Python went for years without random.shuffle(), and that
got added because (a) at any given moment, you were
likely to find a c.l.py discussion about someone's incorrect
Python code for shuffling; and, (b) how to shuffle was a very
popular FAQ on the Tutor list. So the demand, and the
difficulty of rolling your own, were compellingly clear at the
time.
In contrast, people asking how to get a random k-
combination are almost conspicuous by absence, which
makes the "very common use" claim hard to buy when
viewed against the Python community as a whole.. The
handful (an exaggeration -- I only wish there were 5 <wink>)
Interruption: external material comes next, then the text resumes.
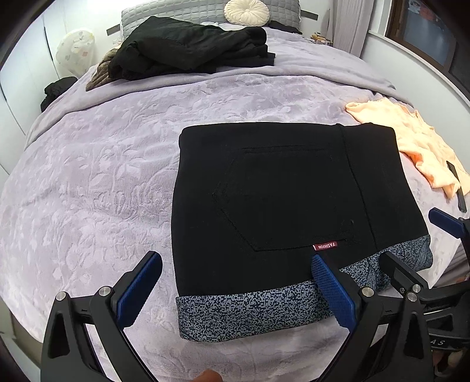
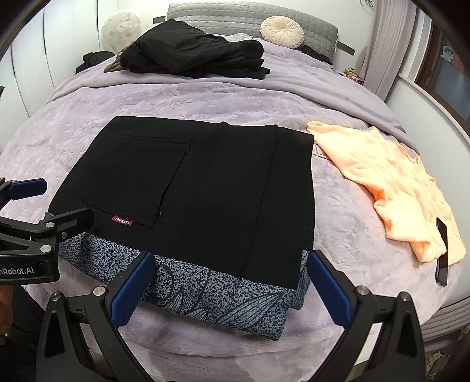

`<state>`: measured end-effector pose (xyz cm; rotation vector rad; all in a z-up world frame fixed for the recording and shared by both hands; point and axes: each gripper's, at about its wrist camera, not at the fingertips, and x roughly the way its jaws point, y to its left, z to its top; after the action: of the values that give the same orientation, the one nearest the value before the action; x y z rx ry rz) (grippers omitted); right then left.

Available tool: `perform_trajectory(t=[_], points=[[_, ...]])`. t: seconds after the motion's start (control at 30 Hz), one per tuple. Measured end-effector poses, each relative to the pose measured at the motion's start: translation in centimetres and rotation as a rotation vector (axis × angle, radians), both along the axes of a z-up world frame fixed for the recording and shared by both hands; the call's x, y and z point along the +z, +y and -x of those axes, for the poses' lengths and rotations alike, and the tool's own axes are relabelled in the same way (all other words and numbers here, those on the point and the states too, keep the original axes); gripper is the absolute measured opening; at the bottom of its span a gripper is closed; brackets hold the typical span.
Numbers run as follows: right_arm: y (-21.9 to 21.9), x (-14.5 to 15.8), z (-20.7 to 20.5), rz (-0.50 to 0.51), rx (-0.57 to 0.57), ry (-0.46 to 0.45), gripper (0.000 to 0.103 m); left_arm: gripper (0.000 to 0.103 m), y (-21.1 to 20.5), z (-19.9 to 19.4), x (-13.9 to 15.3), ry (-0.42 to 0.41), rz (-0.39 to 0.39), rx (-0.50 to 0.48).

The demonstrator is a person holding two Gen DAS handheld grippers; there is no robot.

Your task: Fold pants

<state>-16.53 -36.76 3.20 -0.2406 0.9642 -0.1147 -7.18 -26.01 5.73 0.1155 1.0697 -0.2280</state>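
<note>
At the centre of both views the pants (image 1: 279, 191) are seen folded into a flat black rectangle on the blanket (image 1: 102, 176), with a speckled grey lining band (image 1: 249, 311) left showing along the near edge and a red label (image 1: 325, 246) just above it. Bare blanket is seen along the left and far edges of the pants in the left wrist view. At the right edge of that view, a peach garment (image 1: 417, 147) is spread close to the far right corner of the pants, and a dark phone (image 2: 442, 252) is laid on its near end. In the upper part of the frame a pile of black clothes (image 1: 191, 50) is heaped well apart from the pants, with a round cushion (image 1: 246, 11) and a grey pillow (image 1: 164, 11) behind it. A fan (image 1: 75, 50) is seen at the upper left, beside the bed.

The left gripper (image 1: 235, 279) is held with its jaws spread wide; one finger is set over the lining band and the other over bare blanket to the left. The right gripper (image 2: 232, 279) is likewise held wide open, with nothing gripped, straddling the near right part of the lining band.

No containers are seen.
</note>
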Motion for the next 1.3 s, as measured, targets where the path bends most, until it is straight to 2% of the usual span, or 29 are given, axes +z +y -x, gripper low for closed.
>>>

who egged me into writing CombGen.py at the time wanted
much more than *just* that, and CombGen tried to meet all
expressed desires at the time. I have to agree with Martin
that people who would use this also want a lot of related
stuff (I'm one of them).
Some of the design decisions here remain unclear. Where
CombGen went out of its way to guarantee that
combinations are always delivered in "ascending" order, you
seem to want to guarantee that they appear in a random
order. Why? Especially since you view these as index
vectors, ascending order gives the best shot at locality of
reference when the user does the indirect indexing bit.
People who intend to use the result as a random starting
point into the lexicographic or Gray code ordering of k-
combinations also need ascending order.
CombGen never went into the std library because I never
made an attempt to put it there: CombGen never
attracted a signficant audience, and I'm not keen to push
things into the library that, as far as I can tell, only a few
people use.
Since that's the std I hold myself to, it's also the std I'm
inclined to hold others to.
In the absence of being able to point to potential users from
c.l.py threads, let me ask why *you* wrote it. Did you have
an actual app that needed this function (and if so, what was
it), or was it more of an interesting programming exercise?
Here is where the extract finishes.